### HOW TO COMPLETE THIS TASK:
The copy you give must match the lines from the top of the data through the line containing "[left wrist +" exactly, and it must hold no pictures.
───── DATA UNDER STUDY
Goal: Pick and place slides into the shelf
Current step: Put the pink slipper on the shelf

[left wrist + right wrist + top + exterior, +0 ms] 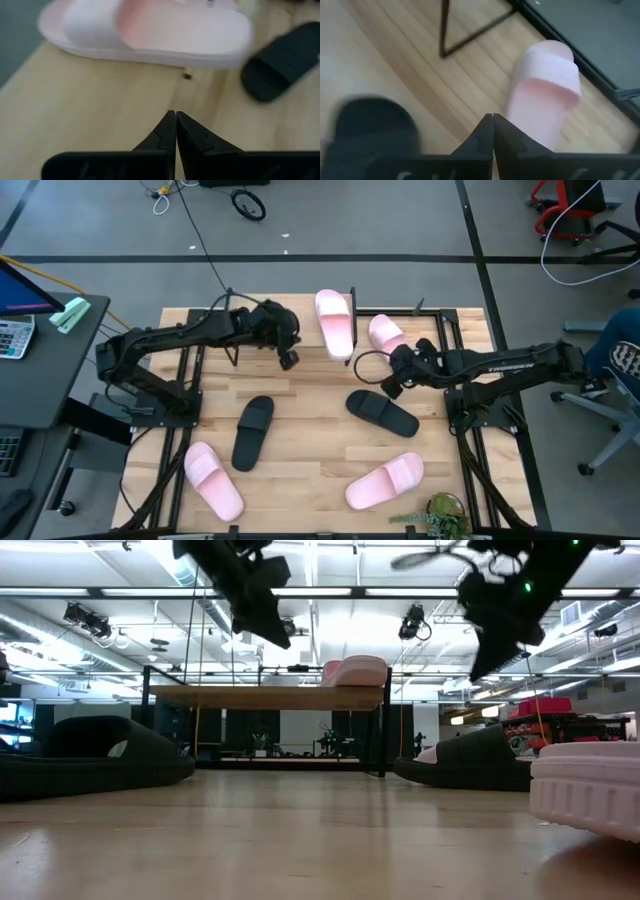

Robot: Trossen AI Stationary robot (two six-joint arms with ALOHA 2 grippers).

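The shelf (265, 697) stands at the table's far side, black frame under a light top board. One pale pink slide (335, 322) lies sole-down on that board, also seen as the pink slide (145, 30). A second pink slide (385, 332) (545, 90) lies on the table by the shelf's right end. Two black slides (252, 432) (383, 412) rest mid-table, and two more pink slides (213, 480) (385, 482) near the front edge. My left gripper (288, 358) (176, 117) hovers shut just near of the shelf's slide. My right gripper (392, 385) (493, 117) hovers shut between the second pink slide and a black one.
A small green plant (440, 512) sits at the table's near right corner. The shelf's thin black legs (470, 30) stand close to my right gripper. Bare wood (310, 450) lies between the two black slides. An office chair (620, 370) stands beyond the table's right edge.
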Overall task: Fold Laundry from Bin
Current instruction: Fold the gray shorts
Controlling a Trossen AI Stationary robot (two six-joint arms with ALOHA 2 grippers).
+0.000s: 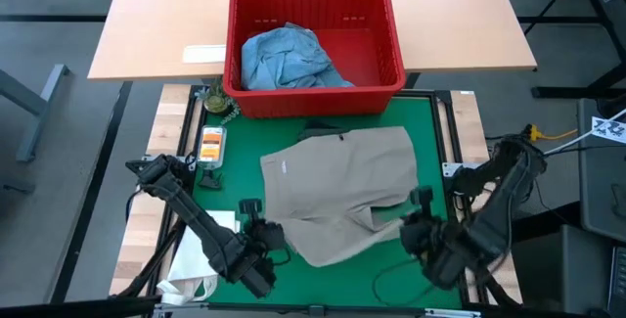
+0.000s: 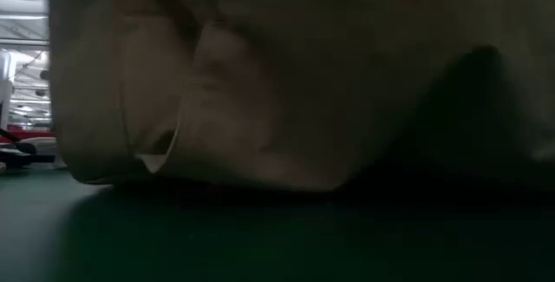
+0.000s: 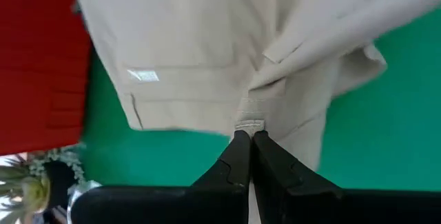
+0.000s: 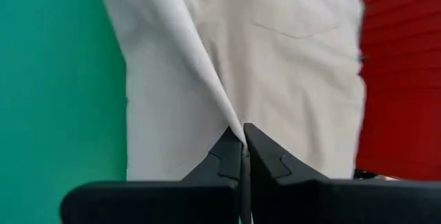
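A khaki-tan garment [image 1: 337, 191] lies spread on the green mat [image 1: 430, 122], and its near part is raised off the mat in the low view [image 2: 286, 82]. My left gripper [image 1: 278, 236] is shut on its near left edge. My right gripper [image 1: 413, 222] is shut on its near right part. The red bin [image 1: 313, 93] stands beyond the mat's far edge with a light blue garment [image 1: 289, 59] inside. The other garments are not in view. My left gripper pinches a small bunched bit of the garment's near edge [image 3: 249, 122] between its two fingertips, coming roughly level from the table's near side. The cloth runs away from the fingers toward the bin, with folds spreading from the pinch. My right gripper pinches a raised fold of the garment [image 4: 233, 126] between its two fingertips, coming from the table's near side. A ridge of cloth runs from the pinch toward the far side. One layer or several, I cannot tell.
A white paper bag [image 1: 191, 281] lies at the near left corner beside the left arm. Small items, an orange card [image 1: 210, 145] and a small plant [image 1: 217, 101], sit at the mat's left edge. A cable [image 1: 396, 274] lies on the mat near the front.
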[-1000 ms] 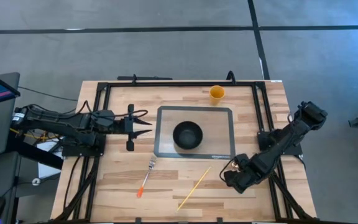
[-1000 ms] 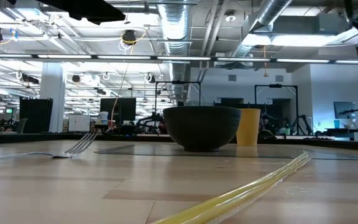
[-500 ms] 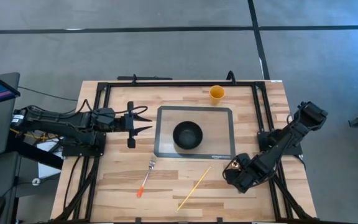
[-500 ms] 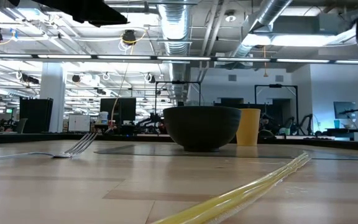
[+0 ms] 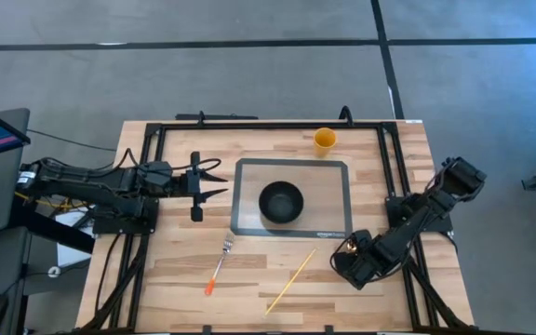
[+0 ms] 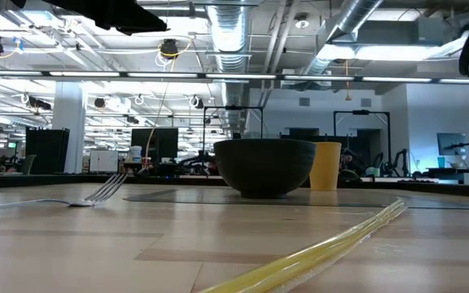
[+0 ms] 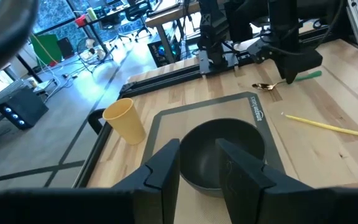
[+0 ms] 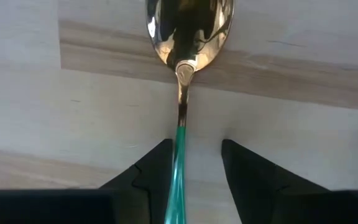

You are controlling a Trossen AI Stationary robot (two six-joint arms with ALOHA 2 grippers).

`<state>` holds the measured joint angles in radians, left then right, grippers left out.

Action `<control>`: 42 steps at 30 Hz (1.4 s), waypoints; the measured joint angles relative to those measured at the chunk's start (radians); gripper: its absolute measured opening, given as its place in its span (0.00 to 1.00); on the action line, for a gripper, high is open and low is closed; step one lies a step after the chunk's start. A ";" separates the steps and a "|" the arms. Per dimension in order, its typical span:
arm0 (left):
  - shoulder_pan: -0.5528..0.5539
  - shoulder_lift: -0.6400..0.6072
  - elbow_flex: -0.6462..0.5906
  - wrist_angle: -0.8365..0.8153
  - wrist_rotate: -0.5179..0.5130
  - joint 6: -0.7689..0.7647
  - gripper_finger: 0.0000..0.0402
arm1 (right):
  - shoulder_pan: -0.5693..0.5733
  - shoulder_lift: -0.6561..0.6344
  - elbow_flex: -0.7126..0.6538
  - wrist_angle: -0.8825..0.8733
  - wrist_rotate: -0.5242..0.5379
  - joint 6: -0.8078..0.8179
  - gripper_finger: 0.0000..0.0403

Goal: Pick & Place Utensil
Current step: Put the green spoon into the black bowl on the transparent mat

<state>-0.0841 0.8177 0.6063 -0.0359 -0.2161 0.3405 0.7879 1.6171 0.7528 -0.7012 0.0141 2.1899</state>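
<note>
A wooden worktop [image 5: 277, 279] framed by black rails stands on a grey floor; the low view looks across it into a wide workshop with ducts and strip lights. From above, a grey mat [image 5: 338, 200] carries a black bowl [image 5: 280, 201], with a yellow cup [image 5: 324, 140] beyond it near the far rail, a fork with an orange handle [image 5: 218, 264] and a yellow straw [image 5: 290, 280] on the near boards.

The spoon [image 8: 182, 81] is hidden under the right gripper [image 5: 350, 265] in the high view. The right wrist view shows it plainly: it lies flat on the wood, bowl end pointing away from the gripper, its teal handle running straight back between the two fingers [image 8: 145, 177], which stand apart on either side of it. The left wrist view catches the same spoon [image 7: 266, 86] beside the mat's corner, under the far arm.

The left gripper [image 5: 214, 181] hovers just left of the mat, fingers spread, aimed at the bowl.
</note>
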 joint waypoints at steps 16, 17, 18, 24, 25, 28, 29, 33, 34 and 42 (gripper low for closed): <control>0.000 0.000 0.000 0.001 0.001 0.000 0.26 | -0.042 -0.047 0.010 -0.021 -0.013 -0.110 0.05; 0.000 0.000 0.000 0.001 0.001 0.000 0.26 | -0.049 -0.047 0.010 -0.021 -0.011 -0.120 0.05; 0.000 0.000 0.000 0.002 0.001 0.000 0.26 | -0.057 -0.047 0.010 -0.021 -0.011 -0.139 0.05; 0.000 0.000 0.000 0.001 0.000 0.000 0.26 | -0.107 -0.059 0.055 -0.021 0.014 -0.349 0.02; 0.000 0.000 0.000 0.002 0.000 0.000 0.26 | -0.118 -0.064 0.065 -0.024 0.013 -0.383 0.02; 0.000 0.000 0.000 0.001 0.000 -0.005 0.26 | -0.157 -0.086 0.099 -0.044 0.012 -0.446 0.02; 0.000 0.000 0.000 0.001 0.000 -0.006 0.26 | -0.172 -0.093 0.110 -0.056 0.012 -0.460 0.02; 0.000 0.000 0.000 0.000 0.000 -0.008 0.26 | -0.227 -0.106 0.138 -0.082 0.014 -0.561 0.01; 0.000 0.000 0.000 0.000 0.000 -0.008 0.26 | -0.243 -0.107 0.144 -0.081 0.013 -0.588 0.01; 0.000 0.000 0.000 0.000 0.000 -0.008 0.26 | -0.380 -0.107 0.207 -0.072 0.009 -0.760 0.00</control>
<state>-0.0841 0.8181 0.6060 -0.0360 -0.2157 0.3328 0.4078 1.5105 0.9600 -0.7734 0.0235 1.4296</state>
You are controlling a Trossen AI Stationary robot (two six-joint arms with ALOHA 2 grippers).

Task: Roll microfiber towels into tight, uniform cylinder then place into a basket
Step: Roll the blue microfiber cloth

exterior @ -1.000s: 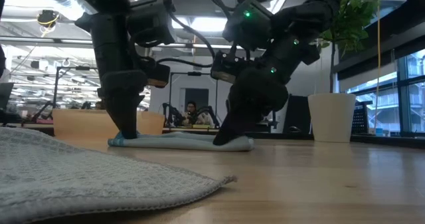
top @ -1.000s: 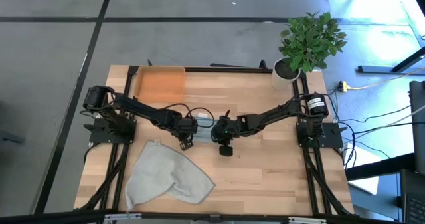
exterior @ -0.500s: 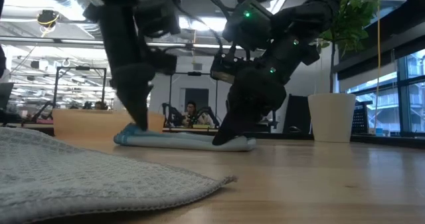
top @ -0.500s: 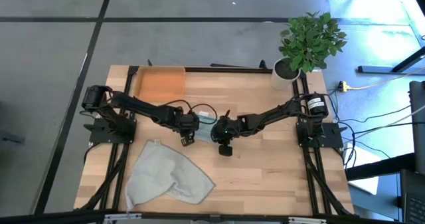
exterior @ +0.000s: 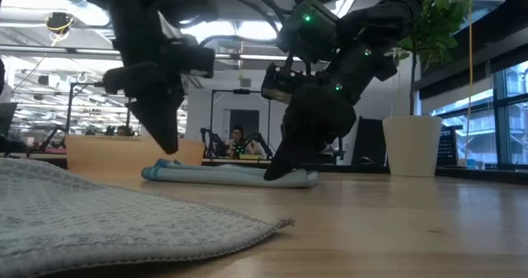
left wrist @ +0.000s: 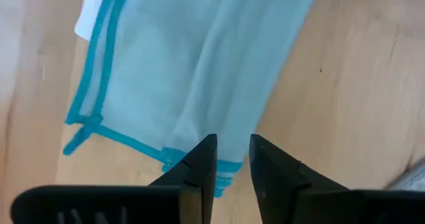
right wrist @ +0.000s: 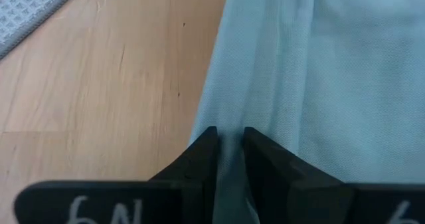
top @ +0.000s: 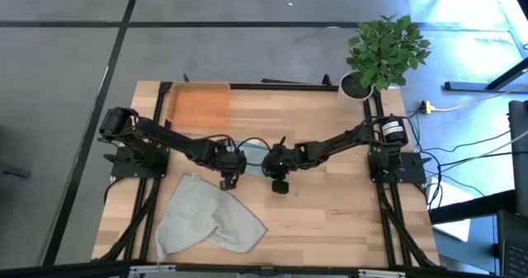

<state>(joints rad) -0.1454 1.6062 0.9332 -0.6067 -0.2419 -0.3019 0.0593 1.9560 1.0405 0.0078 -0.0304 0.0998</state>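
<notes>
- You are working on a wooden table (top: 330,204); a person (exterior: 238,140) is sitting in the room behind.
- Your right gripper (right wrist: 230,143) is pinching the teal towel (left wrist: 199,58); your left gripper (left wrist: 232,151), slightly parted, is hovering empty above its other end.

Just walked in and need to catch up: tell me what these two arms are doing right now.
They are rolling the light teal towel mid-table. The right gripper is clamped on one end, pinning it to the wood. The left gripper hangs just above the other end, fingers slightly apart, holding nothing. The grey-green towel lies loose near the front edge, and the orange basket holds no towel.
</notes>
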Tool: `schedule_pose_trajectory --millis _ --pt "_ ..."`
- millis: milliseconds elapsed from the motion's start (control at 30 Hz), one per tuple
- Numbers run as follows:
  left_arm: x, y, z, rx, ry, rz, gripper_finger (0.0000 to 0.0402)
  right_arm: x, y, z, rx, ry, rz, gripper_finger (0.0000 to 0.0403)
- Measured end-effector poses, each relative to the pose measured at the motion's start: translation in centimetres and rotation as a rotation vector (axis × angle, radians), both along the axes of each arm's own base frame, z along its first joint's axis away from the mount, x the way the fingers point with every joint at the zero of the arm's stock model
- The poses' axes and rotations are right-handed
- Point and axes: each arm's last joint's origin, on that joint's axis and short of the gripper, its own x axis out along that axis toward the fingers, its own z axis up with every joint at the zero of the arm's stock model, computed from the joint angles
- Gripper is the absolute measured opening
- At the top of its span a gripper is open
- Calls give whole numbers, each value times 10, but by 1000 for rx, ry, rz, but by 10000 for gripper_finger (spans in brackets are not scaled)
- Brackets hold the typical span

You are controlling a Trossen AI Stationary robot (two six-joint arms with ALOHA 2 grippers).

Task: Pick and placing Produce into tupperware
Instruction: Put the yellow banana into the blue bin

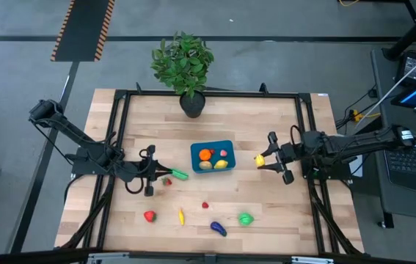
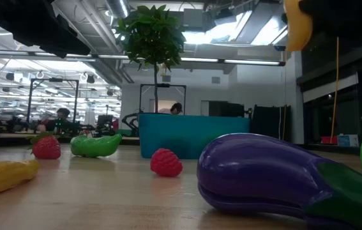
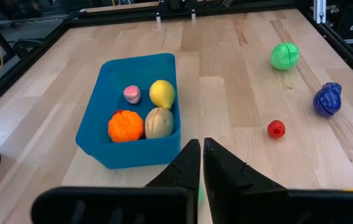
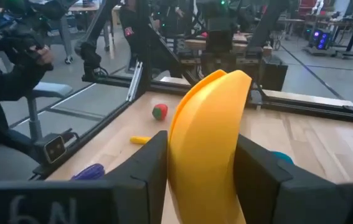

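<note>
Right wrist view: gripper (image 4: 201,174) housing reads "6N".

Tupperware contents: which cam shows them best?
Left wrist view: it looks down into the tupperware, showing four pieces: orange, tan, yellow, pink. High view shows the tupperware and contents too, but tiny. Low view shows only its side wall. Right wrist view is mostly blocked by the held banana.
</note>
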Motion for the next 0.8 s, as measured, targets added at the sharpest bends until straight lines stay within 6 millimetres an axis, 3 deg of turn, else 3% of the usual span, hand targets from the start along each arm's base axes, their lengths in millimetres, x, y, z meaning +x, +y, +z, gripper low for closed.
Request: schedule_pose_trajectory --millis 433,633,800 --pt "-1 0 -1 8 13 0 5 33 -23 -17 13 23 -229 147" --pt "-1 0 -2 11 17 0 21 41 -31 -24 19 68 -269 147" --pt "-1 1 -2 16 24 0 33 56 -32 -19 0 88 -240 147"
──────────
### TASK SOLUTION:
Goal: Pick and place slides into the shelf
Current step: Put the pink slipper on the shelf

[left wrist + right wrist + top + exterior, +0 ms] 

The exercise has been answered completely.